▶ **Task objective**
Repeat the lines below exactly as written, please, from the line with "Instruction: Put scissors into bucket" to the line with "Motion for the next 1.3", both lines included, and no others.
##### Material for this task #####
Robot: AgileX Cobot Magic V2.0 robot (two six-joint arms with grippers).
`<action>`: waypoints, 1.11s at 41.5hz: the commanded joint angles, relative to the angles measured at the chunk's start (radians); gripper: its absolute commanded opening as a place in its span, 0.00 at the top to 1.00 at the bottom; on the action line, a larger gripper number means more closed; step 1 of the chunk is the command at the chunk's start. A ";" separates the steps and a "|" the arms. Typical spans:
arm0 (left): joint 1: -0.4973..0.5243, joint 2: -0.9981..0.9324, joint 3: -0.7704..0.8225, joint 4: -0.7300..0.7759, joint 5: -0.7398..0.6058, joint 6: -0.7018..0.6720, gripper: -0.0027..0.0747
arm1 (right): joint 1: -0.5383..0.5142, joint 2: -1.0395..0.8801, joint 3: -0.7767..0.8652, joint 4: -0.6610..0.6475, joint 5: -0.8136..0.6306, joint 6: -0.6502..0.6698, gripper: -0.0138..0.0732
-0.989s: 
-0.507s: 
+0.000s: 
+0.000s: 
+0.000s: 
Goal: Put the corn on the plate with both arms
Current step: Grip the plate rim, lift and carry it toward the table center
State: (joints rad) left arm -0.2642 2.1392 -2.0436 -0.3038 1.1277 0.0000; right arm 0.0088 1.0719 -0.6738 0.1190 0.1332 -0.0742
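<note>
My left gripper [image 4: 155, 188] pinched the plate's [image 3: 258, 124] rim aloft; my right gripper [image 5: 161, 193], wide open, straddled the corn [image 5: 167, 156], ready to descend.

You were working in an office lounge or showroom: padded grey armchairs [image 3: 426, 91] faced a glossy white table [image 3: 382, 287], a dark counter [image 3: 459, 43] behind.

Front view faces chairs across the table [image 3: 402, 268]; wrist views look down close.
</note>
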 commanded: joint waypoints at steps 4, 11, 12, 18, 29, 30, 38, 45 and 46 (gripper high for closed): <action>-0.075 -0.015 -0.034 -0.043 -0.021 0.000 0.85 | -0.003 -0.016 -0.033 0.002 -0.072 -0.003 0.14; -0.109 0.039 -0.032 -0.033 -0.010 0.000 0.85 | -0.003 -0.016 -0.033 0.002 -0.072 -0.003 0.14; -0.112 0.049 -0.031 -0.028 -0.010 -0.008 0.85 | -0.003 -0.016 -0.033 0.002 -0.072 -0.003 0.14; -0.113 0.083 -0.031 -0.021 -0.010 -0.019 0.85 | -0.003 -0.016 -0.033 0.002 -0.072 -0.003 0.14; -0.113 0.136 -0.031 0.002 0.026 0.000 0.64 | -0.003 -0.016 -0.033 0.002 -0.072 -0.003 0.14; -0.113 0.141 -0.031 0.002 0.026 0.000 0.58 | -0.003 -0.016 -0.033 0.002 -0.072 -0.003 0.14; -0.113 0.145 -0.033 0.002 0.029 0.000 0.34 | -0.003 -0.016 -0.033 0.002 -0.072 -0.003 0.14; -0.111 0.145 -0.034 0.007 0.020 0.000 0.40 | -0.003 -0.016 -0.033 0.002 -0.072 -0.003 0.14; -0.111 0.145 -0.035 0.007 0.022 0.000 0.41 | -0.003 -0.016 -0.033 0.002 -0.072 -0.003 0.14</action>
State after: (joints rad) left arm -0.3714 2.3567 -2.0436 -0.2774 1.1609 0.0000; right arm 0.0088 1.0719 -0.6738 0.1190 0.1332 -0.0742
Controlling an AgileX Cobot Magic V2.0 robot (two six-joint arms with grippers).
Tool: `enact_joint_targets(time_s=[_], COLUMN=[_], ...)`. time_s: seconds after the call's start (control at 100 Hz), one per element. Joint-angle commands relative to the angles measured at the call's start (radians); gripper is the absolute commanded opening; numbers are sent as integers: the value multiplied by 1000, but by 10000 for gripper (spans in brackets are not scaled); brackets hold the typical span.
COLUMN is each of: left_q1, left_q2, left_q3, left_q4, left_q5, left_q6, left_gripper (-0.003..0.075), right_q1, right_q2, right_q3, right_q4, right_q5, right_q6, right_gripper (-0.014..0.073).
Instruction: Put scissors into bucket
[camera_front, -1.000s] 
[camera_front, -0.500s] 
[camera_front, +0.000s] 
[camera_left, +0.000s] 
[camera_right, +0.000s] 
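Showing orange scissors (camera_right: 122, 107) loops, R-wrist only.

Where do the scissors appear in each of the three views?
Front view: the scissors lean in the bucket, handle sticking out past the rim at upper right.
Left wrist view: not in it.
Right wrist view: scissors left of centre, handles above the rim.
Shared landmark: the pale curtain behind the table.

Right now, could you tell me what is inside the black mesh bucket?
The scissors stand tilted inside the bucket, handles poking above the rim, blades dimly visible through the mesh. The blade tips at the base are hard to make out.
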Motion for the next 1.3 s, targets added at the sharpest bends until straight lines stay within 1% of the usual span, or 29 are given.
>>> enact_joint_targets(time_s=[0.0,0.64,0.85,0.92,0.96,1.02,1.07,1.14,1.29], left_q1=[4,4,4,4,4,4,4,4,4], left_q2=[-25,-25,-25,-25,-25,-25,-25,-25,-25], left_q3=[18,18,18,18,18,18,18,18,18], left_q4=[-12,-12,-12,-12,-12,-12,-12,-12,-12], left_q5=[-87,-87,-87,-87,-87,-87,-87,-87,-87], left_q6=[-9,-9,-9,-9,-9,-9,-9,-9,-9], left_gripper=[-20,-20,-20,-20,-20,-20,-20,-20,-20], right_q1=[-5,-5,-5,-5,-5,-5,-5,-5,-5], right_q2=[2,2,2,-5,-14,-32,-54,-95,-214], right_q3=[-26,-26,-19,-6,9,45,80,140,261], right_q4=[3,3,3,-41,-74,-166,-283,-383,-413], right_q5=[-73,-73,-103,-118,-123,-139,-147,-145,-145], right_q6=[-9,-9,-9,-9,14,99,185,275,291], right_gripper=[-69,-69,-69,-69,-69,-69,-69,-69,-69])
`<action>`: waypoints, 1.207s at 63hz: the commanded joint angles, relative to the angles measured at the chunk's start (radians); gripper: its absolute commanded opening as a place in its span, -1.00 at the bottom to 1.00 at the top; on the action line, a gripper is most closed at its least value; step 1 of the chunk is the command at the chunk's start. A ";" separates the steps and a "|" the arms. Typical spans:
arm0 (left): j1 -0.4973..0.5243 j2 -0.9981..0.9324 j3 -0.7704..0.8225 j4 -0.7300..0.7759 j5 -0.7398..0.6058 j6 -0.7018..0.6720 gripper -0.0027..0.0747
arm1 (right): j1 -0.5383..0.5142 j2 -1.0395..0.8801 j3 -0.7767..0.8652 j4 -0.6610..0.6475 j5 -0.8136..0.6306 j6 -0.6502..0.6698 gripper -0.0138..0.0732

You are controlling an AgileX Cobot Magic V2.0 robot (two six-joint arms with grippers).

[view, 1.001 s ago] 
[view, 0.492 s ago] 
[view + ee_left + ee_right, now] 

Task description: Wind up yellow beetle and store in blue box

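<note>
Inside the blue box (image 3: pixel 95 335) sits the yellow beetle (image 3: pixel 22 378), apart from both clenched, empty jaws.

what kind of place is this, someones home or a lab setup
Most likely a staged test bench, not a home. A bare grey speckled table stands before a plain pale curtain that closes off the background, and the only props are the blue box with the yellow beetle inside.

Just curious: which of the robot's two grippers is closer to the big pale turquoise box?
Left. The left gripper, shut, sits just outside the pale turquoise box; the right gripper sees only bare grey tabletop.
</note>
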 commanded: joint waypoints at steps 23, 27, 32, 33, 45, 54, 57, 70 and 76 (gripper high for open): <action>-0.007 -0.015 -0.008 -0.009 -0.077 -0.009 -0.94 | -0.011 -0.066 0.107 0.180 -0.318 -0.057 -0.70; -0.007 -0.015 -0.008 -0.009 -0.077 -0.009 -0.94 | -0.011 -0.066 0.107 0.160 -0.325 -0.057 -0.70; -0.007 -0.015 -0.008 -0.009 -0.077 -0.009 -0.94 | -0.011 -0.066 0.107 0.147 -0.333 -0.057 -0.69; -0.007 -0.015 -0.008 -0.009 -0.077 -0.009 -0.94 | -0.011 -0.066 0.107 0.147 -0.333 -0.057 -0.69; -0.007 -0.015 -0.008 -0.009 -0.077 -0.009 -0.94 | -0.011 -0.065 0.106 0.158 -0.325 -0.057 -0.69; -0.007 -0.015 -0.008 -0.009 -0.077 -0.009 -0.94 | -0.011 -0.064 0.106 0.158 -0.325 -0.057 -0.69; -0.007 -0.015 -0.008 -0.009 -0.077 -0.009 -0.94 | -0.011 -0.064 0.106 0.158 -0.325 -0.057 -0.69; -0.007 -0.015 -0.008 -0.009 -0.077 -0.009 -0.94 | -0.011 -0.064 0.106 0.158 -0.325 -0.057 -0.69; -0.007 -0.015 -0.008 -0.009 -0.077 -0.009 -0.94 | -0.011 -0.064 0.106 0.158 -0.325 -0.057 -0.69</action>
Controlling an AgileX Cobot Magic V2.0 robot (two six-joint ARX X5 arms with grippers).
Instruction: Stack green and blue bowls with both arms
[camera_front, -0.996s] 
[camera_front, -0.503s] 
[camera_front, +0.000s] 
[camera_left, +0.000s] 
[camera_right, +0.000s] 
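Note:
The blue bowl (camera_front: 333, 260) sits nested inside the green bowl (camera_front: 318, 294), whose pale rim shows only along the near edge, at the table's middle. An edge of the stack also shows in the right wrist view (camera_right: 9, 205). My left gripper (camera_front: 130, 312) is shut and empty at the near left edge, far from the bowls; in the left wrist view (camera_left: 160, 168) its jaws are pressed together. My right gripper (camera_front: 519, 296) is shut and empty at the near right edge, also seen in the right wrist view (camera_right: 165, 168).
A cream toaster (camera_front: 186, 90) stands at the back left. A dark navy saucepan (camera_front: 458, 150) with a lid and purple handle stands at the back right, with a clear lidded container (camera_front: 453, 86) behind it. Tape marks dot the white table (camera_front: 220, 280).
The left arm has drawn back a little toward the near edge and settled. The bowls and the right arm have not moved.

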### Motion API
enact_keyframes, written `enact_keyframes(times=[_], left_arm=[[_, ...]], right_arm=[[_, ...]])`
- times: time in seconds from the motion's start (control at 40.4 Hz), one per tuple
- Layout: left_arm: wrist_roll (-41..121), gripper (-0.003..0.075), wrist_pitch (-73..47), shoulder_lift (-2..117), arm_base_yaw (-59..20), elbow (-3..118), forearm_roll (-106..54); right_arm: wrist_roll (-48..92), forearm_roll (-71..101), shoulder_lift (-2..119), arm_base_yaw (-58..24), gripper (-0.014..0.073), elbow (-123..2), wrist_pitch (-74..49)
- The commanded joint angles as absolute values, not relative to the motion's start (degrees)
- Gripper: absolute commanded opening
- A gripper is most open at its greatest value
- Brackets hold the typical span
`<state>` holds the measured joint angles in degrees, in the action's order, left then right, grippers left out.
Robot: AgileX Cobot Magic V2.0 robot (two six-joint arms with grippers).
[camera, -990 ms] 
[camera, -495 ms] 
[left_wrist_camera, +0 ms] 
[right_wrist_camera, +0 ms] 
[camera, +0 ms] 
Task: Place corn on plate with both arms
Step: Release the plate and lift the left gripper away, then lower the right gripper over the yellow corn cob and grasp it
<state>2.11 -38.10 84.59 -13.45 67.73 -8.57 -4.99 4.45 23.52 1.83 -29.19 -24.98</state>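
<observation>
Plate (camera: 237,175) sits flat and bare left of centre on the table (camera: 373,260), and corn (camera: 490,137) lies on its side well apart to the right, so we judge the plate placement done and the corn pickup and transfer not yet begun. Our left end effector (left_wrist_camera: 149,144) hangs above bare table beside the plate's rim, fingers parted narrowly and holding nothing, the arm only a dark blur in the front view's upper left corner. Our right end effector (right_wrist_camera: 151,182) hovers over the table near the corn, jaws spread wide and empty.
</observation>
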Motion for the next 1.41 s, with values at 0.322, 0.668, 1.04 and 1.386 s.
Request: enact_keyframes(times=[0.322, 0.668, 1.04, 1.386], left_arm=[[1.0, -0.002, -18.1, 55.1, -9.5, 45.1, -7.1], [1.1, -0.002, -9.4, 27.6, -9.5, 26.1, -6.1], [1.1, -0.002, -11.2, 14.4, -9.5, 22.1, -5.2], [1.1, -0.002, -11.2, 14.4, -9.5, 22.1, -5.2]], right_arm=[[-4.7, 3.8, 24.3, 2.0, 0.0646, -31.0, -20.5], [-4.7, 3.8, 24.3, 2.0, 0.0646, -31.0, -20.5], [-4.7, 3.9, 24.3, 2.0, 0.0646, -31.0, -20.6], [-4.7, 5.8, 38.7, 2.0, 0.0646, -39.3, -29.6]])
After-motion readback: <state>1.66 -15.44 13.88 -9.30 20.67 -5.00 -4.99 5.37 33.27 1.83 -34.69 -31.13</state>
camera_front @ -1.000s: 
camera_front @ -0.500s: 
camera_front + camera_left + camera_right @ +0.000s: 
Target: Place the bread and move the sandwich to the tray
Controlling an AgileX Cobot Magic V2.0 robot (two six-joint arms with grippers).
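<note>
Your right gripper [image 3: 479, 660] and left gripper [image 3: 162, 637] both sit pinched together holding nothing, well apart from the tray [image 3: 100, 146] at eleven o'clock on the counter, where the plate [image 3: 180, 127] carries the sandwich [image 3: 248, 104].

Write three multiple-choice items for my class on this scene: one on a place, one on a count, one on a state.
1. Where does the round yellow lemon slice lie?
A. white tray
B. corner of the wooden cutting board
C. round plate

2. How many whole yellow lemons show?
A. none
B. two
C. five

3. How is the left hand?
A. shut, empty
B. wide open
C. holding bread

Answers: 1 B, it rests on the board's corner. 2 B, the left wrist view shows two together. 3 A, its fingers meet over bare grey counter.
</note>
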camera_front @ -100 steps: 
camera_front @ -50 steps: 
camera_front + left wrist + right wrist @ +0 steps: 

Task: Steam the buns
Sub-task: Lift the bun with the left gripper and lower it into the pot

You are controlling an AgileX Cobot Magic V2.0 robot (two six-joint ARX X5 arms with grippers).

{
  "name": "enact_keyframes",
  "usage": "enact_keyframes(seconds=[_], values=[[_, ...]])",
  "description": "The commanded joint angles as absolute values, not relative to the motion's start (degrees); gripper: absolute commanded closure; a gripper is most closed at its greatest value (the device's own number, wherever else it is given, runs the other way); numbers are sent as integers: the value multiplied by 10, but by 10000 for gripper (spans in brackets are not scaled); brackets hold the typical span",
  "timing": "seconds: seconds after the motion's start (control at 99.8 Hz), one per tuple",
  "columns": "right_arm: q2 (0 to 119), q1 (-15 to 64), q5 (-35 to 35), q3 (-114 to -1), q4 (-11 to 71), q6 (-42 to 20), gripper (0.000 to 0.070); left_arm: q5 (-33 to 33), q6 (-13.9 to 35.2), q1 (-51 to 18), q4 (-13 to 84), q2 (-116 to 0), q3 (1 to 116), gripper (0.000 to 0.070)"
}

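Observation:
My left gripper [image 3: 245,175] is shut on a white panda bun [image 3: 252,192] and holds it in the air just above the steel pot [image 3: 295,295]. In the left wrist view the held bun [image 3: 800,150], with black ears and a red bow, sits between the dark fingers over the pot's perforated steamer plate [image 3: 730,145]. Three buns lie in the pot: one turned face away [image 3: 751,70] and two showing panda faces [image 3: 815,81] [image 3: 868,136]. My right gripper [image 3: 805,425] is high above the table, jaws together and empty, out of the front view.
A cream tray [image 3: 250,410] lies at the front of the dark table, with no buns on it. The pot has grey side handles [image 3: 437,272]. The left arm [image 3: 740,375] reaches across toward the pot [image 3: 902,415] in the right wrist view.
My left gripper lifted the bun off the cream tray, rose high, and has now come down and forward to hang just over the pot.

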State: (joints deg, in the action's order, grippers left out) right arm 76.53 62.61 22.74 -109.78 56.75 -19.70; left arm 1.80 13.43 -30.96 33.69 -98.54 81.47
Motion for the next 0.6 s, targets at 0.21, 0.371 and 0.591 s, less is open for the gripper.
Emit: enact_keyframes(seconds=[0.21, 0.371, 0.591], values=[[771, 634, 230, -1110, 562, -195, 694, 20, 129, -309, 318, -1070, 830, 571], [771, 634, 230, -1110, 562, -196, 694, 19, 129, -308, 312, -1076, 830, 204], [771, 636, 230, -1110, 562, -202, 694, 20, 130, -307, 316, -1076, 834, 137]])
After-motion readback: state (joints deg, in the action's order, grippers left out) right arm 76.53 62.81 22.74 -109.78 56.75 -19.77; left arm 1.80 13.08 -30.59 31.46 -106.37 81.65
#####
▶ **Solution**
Instruction: Put scissors into bucket
[camera_front, -1.000s] 
[camera_front, -0.500s] 
[camera_front, +0.000s] 
[camera_left, +0.000s] 
[camera_right, +0.000s] 
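Showing orange scissors (camera_right: 122, 107) loops, R-wrist only.

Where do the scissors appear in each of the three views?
Front view: the scissors lean in the bucket, handle sticking out past the rim at upper right.
Left wrist view: not in it.
Right wrist view: scissors left of centre, handles above the rim.
Shared landmark: the pale curtain behind the table.

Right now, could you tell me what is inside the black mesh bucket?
The scissors stand tilted inside the bucket, handles poking above the rim, blades dimly visible through the mesh. The blade tips at the base are hard to make out.
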Motion for the next 1.3 s, targets added at the sharpest bends until straight lines stay within 1% of the usual span, or 29 are given.

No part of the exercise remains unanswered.